__EXERCISE INSTRUCTIONS__. Starting at the line that contains "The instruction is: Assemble" and ending at the line that contains "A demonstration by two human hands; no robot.", the lines below are to be given again exactly, with nothing added.
--- SUPPLIED ENTRIES ---
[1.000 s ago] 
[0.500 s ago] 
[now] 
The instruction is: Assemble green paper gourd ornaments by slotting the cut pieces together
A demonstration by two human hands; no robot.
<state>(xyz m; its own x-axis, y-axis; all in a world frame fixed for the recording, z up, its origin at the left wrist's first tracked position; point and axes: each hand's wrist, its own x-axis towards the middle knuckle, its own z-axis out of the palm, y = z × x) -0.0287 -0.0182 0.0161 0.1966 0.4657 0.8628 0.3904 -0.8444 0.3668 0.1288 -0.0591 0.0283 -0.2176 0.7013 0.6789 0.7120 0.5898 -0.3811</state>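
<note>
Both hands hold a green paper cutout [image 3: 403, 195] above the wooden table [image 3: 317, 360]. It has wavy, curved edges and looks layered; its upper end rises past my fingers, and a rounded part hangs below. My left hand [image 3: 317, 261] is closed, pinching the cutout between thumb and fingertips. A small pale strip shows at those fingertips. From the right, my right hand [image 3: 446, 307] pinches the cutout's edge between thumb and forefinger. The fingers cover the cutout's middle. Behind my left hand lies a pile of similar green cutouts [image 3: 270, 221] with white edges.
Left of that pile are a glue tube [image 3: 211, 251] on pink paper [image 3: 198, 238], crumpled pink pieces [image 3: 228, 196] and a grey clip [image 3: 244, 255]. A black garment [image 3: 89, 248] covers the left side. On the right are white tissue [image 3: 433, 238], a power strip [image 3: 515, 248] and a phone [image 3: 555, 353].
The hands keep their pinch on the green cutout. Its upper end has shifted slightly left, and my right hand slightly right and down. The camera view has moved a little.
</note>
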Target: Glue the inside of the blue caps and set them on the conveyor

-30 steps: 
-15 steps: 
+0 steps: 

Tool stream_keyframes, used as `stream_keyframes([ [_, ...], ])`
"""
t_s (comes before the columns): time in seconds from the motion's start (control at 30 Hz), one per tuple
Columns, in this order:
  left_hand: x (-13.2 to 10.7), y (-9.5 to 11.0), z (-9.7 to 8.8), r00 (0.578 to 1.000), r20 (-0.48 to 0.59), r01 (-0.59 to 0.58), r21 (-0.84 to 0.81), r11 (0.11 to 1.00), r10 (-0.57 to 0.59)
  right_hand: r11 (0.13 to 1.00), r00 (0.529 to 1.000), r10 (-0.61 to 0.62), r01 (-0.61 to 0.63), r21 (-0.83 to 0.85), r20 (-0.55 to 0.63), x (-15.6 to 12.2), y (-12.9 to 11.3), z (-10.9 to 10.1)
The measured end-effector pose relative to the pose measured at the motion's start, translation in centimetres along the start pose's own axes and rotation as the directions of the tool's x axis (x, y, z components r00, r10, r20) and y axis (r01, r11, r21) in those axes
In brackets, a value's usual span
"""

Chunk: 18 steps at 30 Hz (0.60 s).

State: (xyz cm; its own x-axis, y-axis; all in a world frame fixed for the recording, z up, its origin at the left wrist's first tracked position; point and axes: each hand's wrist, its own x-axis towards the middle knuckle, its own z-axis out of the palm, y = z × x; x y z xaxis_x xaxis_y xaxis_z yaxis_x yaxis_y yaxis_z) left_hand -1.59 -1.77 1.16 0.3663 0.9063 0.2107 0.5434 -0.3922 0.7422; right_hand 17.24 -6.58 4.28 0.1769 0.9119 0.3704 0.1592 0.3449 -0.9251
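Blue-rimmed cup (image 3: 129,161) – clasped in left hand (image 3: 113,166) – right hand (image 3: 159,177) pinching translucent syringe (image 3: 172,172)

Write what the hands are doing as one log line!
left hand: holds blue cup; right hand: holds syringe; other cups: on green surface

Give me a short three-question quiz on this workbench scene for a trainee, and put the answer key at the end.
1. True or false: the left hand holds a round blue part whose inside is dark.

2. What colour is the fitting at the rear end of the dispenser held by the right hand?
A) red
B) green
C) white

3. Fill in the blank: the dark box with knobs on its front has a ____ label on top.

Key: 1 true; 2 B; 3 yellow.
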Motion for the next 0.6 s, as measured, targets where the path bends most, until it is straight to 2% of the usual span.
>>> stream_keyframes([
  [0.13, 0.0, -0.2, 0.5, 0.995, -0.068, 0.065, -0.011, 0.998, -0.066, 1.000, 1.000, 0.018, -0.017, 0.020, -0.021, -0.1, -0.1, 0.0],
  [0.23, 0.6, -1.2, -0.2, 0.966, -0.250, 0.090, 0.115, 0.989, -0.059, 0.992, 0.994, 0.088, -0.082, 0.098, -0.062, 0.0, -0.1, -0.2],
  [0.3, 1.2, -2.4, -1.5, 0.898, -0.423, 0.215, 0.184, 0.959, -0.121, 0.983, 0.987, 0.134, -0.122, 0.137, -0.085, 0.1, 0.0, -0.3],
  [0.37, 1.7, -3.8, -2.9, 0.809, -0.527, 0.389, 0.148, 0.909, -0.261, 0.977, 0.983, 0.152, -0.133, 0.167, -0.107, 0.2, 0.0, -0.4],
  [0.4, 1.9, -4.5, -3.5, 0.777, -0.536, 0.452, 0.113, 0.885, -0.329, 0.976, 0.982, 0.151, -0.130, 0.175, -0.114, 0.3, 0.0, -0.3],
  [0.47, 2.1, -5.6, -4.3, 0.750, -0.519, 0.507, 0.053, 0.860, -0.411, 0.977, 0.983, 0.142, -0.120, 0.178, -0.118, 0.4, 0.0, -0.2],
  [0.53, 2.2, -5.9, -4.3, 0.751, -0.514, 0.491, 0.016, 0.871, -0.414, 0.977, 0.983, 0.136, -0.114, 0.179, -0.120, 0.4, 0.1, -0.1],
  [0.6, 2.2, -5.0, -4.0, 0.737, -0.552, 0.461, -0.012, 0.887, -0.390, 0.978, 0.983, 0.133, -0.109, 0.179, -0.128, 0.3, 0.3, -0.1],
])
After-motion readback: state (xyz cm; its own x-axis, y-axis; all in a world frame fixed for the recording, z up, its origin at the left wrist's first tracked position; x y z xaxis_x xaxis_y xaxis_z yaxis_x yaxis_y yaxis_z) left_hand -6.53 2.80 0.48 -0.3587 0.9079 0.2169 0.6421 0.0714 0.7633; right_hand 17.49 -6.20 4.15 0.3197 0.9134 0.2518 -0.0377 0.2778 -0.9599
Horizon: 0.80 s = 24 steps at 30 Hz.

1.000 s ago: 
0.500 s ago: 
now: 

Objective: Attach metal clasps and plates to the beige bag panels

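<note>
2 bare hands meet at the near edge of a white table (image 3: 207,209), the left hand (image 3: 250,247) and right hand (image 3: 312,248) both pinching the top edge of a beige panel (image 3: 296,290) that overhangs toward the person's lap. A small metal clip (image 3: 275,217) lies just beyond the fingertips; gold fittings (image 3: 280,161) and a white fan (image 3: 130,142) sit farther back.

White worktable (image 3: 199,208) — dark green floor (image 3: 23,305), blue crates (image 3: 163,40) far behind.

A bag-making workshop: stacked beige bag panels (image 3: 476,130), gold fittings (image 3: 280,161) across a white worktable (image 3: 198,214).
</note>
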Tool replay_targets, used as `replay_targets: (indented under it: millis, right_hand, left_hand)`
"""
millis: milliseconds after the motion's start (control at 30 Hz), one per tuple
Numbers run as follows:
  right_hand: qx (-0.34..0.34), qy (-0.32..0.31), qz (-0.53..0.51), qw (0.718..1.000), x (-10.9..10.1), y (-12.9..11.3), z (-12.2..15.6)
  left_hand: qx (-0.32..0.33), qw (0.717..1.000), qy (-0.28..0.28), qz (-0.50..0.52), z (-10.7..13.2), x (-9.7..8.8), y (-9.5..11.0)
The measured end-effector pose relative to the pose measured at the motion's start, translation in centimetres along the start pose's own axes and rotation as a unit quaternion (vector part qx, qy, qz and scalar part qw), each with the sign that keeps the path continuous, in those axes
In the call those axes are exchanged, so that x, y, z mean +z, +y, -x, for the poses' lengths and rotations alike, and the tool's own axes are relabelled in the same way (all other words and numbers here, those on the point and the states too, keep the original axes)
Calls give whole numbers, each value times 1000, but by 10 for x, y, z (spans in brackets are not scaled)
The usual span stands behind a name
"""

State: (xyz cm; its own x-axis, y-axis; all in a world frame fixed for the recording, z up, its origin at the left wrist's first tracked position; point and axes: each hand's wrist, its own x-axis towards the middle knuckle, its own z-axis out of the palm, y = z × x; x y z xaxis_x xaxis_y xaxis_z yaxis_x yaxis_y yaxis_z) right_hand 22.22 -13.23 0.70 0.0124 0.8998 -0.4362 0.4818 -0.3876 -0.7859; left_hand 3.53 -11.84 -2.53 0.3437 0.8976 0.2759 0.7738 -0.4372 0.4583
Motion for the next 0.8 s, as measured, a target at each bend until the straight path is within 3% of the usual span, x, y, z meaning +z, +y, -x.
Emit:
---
__ANSWER SPACE__.
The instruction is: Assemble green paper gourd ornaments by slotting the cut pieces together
A demonstration by two human hands; no robot.

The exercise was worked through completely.